Kate Montgomery
Kate Montgomery is an international literacy educator and strategist whose career spans curriculum development, teacher training, fieldwork, and advisory work across Africa, Asia, Latin America, and the Middle East. She has led government-scale literacy initiatives in partnership with Columbia University Teachers College, NewGlobe, and ministries of education across Nigeria, India, The Gambia, Benin, the Central African Republic, Saudi Arabia, Brazil, and Thailand, with particular expertise in under-resourced communities and emergency education contexts, including Lebanon and the Balkan migration route. For more than a decade she served as Publisher and Executive Editor at Heinemann Educational Publishing, shaping hundreds of K–12 reading and writing projects. Her writing on literacy, child welfare, and social-emotional learning in the field has appeared in Global Visions of Adolescence (Springer, 2021). Kate holds an MA in Education from Columbia University Teachers College and a BA in Literature from Yale University.
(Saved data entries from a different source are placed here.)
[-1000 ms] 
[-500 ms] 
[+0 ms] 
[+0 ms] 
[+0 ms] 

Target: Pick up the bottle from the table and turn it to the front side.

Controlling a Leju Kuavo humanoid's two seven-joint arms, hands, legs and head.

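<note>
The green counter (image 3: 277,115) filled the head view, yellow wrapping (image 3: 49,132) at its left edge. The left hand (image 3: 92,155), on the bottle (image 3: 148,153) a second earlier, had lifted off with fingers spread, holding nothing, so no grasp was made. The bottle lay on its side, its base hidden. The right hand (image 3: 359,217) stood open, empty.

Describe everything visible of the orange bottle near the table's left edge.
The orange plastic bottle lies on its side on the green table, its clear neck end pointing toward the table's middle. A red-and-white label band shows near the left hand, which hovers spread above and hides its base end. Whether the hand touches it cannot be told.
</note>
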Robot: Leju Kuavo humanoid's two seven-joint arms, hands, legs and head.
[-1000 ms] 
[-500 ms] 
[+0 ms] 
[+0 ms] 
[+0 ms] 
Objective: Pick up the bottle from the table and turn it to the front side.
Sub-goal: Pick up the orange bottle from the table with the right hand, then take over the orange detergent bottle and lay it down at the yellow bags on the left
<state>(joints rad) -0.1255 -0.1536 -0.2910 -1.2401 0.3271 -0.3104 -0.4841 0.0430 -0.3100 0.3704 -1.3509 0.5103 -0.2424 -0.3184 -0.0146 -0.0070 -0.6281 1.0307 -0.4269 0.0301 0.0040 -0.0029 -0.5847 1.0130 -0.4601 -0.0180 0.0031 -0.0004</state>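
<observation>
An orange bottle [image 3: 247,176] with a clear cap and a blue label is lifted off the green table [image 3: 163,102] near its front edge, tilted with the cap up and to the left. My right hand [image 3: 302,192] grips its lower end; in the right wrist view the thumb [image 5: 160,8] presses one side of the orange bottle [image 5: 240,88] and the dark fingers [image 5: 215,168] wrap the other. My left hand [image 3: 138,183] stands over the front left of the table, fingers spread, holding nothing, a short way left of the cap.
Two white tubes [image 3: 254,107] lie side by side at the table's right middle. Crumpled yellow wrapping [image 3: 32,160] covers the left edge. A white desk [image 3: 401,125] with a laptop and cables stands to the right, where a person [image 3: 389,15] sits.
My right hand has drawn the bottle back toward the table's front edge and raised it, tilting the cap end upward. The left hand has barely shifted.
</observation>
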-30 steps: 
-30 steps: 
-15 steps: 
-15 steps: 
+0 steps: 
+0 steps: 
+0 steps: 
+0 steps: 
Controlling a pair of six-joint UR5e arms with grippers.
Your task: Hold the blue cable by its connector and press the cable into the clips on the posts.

A former Peace Corps English teacher in Kwale, Kenya, she is co-author of Dear Exile (Vintage Random House) and the Learn to Write series (Wonder House Books, India, 2025).
Natalie Chapman
Natalie Chapman is Vice President of Public Affairs at Forbright Bank, where she leads community-impact strategy. A former teacher, instructional coach, editorial director, and adjunct professor, she brings over a decade of hands-on educational experience and a proven track record of catalyzing measurable literacy outcomes. Always an educator at heart, she believes that meaningful learning can create a brighter future for individuals, communities, and the world. Natalie began her career in education as a fifth-grade bilingual literacy teacher through Teach for America. Natalie holds a B.A. from Southern Methodist University, an M.A. from Teachers College, Columbia University.
Dr. Jodene Morrell
Dr. Jodene Morrell, Ph.D. is a Teaching Professor and Associate Director of the Notre Dame Center for Literacy Education. She is also a faculty member in the Education, Schooling and Society program and a Faculty Fellow in the Institute for Educational Initiatives. She taught 3rd and 4th grade in linguistically, culturally, and ethnically diverse public schools in Los Angeles, San Francisco, and San Jose, CA and was a literacy specialist in a middle school in Lansing, Michigan before earning a doctorate in Curriculum, Teaching, and Educational Policy with an emphasis in Literacy at Michigan State University. Prior to joining the University of Notre Dame, Jodene was a senior researcher and senior lecturer at Teachers College, Columbia University where she taught courses and advised students in the Literacy Specialist Masters program and the Elementary Inclusive Education program. Her research focuses on literacy pedagogy in K-8 classrooms, the role of multicultural and diverse children’s literature for making literacy engaging and accessible for all students, and teachers as scholars and researchers. She is the author of numerous articles and book chapters about teacher education, literacy pedagogy, and cultural practices of literacy and co-author of Freire and Children’s Literature (Bloomsbury, 2023).